> _Work instruction_
From the first line to the last, restate the material word for word; pictures stay out.

> _Data_

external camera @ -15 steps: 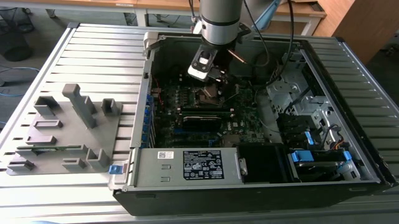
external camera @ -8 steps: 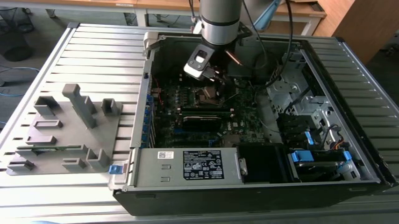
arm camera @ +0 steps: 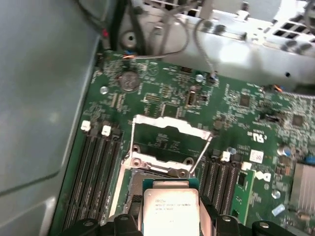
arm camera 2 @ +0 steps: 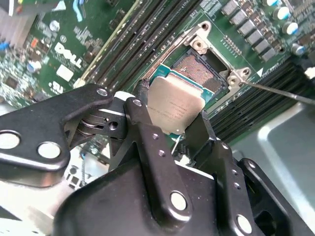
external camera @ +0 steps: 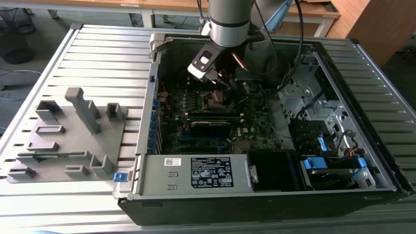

> _Response_
external camera @ -15 steps: 
external camera @ -8 steps: 
arm camera @ +0 steps: 
arm camera 2 @ +0 steps: 
external camera @ +0 steps: 

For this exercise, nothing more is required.